What most ’sceptics’ do (and I include the benign ones here) is to look for ‘proof’ that confirms their preconceived ideas, looks for inconsistencies in data, bad referencing, sloppy language etc, and in doing so builds up enough of a ‘list of mistakes’ to give themselves and their friends the comforting illusion that they are doing the same as the climate scientists, only better. But they are not. They are extremely efficient proof-readers, who mistake book-keeping for an informed understanding of climate science.
Elevating these folk to the same status as professors of oceanography, for example, seems to me completely the wrong reaction to their onslaught. Proposing to have them undertake reviews and sit in judgment on climate scientists is proposing the death of rational enquiry. I just don’t think it’s sensible to give people who have no training in a particular scientific discipline, intellectual authority over those who do. It’s a back-door to censorship by the inter-mob, and to abuse of science by those with a political agenda.
Just ahead of the Copenhagen summit, I wrote in The Times, “Nasa, the Royal Society, the US National Academy of Sciences — once we would have allowed these authoritative, trustworthy, dependable voices to shape those parameters. Instead, the scientists we rely upon have become a target for hackers and death threats. In the face of consumerism, these establishment institutions have been cast in the role of radicals.”

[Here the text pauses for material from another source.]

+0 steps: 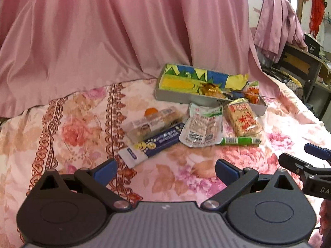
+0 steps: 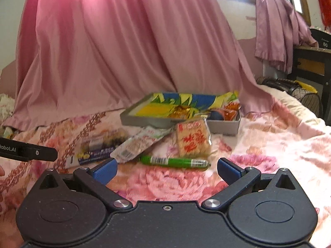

Harrabin would no doubt point out that the Royal Society is now being criticised by some of its own Fellows too, and not just bloggers. But the word is that none of these rebel Fellows are climate scientists, and they’re all refusing to explain publicly why they have doubts. As Bob Ward, the policy director of the Grantham Research Institute on Climate Change at LSE, said, “If these scientists have doubts about the science on climate change, they should come out and speak about it,” and Professor Martin Rees has very openly told the doubters, “It has been suggested that the society holds the view that anyone challenging the consensus on climate change is malicious – this is ridiculous.”
The only named rebel is an electrical engineer and a member of the Global Warming Policy Foundation, a think tank which refuses to say who funds it even as it seeks greater transparency from scientists, and whose head, Lord Lawson, has explicit links to the fossil fuel industry. Benny Peiser, not a climate scientist but a social anthropologist at Liverpool John Moores University who is the foundation’s director, said in December last year: “We look out of the window and it’s very cold, it doesn’t seem to be warming.”
As the UK’s chief scientist, John Beddington, has said: “This is just not science, its commentary.”